Re: git: b3d9e5013f3e - main - nvme: Don't active memory space until all BARs are configured
Date: Mon, 09 Mar 2026 13:39:57 UTC
On 3/6/26 12:32, Alexander Ziaee wrote:
> The branch main has been updated by ziaee:
>
> URL: https://cgit.FreeBSD.org/src/commit/?id=b3d9e5013f3e5016ffbd3d3d6091194658af2b92
>
> commit b3d9e5013f3e5016ffbd3d3d6091194658af2b92
> Author: Matt Delco <delco@google.com>
> AuthorDate: 2026-03-06 17:23:03 +0000
> Commit: Alexander Ziaee <ziaee@FreeBSD.org>
> CommitDate: 2026-03-06 17:28:41 +0000
>
> nvme: Don't active memory space until all BARs are configured
>
> In the current current behavior the 2nd and 3rd BARs can be activated
> when they're configured with address zero. This change defers the
> activation of all BARs until after they've all been configured with an
> address.
>
> This enables FreeBSD on Google Compute Engine C4-LSSD Machines.
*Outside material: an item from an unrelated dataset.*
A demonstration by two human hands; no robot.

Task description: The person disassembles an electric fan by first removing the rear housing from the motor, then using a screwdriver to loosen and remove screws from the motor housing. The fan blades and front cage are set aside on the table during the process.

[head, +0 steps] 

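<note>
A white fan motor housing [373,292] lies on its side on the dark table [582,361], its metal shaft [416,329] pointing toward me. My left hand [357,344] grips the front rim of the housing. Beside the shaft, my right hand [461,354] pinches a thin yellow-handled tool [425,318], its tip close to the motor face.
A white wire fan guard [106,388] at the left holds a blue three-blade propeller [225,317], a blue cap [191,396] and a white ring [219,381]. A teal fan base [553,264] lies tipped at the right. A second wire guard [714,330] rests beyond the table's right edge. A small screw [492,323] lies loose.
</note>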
This hack is fine for now, but the real fix for this is that the PCI bus driver
needs to ensure resources are reserved for all of the MEM or IO BARs before
enabling MEM or IO decoding at which point this can (and should) be reverted.
That's kind of a longstanding bug in the PCI bus driver that we haven't had to
solve previously because the firmware in most systems assigns BARs during POST
so that in practice we never have to deal with unreserved BARs.
> Sponsored by: Google
> Tested by: NetApp (previous version)
> Reviewed by: gallatin, imp
> Discussed with: jrtc27 (improved error reporting)
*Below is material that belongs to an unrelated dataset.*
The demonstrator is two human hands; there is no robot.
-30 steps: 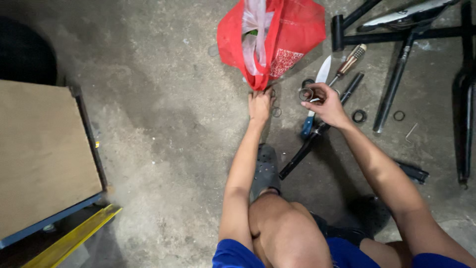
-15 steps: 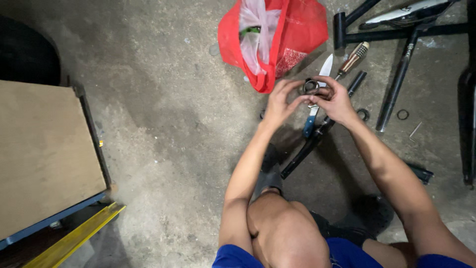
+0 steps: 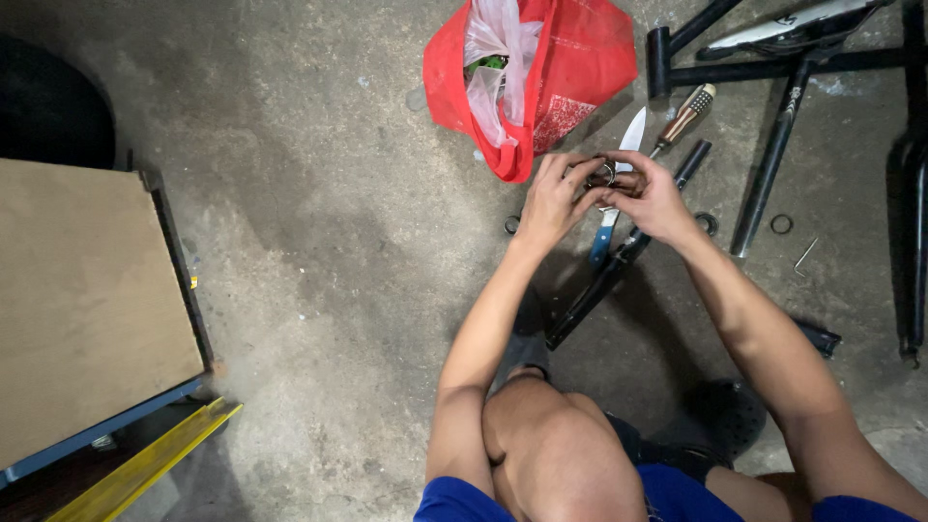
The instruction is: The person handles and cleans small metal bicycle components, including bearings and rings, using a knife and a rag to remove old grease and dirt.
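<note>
My left hand (image 3: 553, 198) and my right hand (image 3: 655, 198) meet over the concrete floor, both gripping a small dark metal ring part (image 3: 604, 174) held between the fingertips. Just beyond them lies a red bag (image 3: 570, 68) with a clear plastic bag (image 3: 493, 58) inside it. Under my hands rest a knife with a blue handle (image 3: 619, 184), a screwdriver with a brown handle (image 3: 684, 116) and a long black tool (image 3: 609, 275).
A black bicycle frame (image 3: 773, 126) lies at the far right, with a small ring (image 3: 781, 224) and a hex key (image 3: 804, 256) beside it. A brown board on a blue cart (image 3: 87, 309) and a yellow bar (image 3: 145, 464) sit at the left. My knee (image 3: 551, 445) is below.
My left hand has left the red bag and come right to join my right hand on the small metal part. The right hand has stayed near the tools.
</note>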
> Differential Revision: https://reviews.freebsd.org/D55541
> ---
> sys/dev/nvme/nvme_pci.c | 44 +++++++++++++++++++++++++++++++++++++-------
> 1 file changed, 37 insertions(+), 7 deletions(-)
>
> diff --git a/sys/dev/nvme/nvme_pci.c b/sys/dev/nvme/nvme_pci.c
> index 5784c6d1be96..74191df52058 100644
> --- a/sys/dev/nvme/nvme_pci.c
> +++ b/sys/dev/nvme/nvme_pci.c
> @@ -151,24 +151,28 @@ nvme_pci_probe (device_t device)
> static int
> nvme_ctrlr_allocate_bar(struct nvme_controller *ctrlr)
> {
> + int error;
> +
> ctrlr->resource_id = PCIR_BAR(0);
> ctrlr->msix_table_resource_id = -1;
> ctrlr->msix_table_resource = NULL;
> ctrlr->msix_pba_resource_id = -1;
> ctrlr->msix_pba_resource = NULL;
>
> + /*
> + * Using RF_ACTIVE will set the Memory Space bit in the PCI command register.
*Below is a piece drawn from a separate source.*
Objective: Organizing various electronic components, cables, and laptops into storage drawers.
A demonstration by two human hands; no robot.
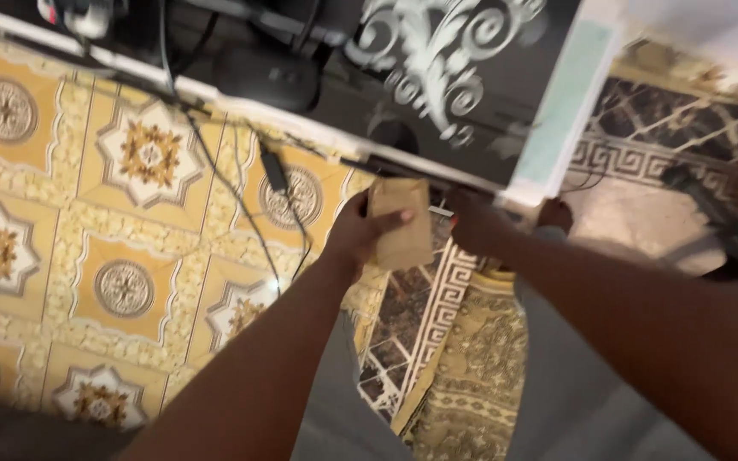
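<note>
Here, left hand (360, 232) out over the patterned floor, fingers and thumb clamped on a small tan card-like piece (401, 222), thumb pressed across its front face, upper edge of the piece standing clear above the fingertips. Held near the middle of the view, just below the white lower edge of a dark cabinet (437, 77) with a pale scroll ornament on its glossy face. Right hand (477, 224) just beside the piece on its far side, reaching toward the cabinet's base; blurred, so cannot tell whether those fingers are spread or curled, nor whether touching the piece. Both forearms stretched in from the bottom of the view, grey clothing between and under them. Below the hands, yellow vinyl floor covering (130, 256) with star and round medallions, ending at a curled edge over a dark marble-look sheet (403, 324) with a white key-pattern border, and a gold patterned mat (480, 376) next to that. Black cable (215, 171) trailing across the yellow floor from under the cabinet, a small black adapter (273, 167) lying near it.
</note>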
> + * The remaining BARs will get mapped in before they've been programmed with
> + * an address. To avoid this we'll not set this flag and instead call
> + * bus_activate_resource() after all the BARs have been programmed.
> + */
> ctrlr->resource = bus_alloc_resource_any(ctrlr->dev, SYS_RES_MEMORY,
> - &ctrlr->resource_id, RF_ACTIVE);
> + &ctrlr->resource_id, 0);
>
> if (ctrlr->resource == NULL) {
> nvme_printf(ctrlr, "unable to allocate pci resource\n");
> return (ENOMEM);
> }
>
> - ctrlr->bus_tag = rman_get_bustag(ctrlr->resource);
> - ctrlr->bus_handle = rman_get_bushandle(ctrlr->resource);
> - ctrlr->regs = (struct nvme_registers *)ctrlr->bus_handle;
> -
> /*
> * The NVMe spec allows for the MSI-X tables to be placed behind
> * BAR 4 and/or 5, separate from the control/doorbell registers.
> @@ -180,7 +184,7 @@ nvme_ctrlr_allocate_bar(struct nvme_controller *ctrlr)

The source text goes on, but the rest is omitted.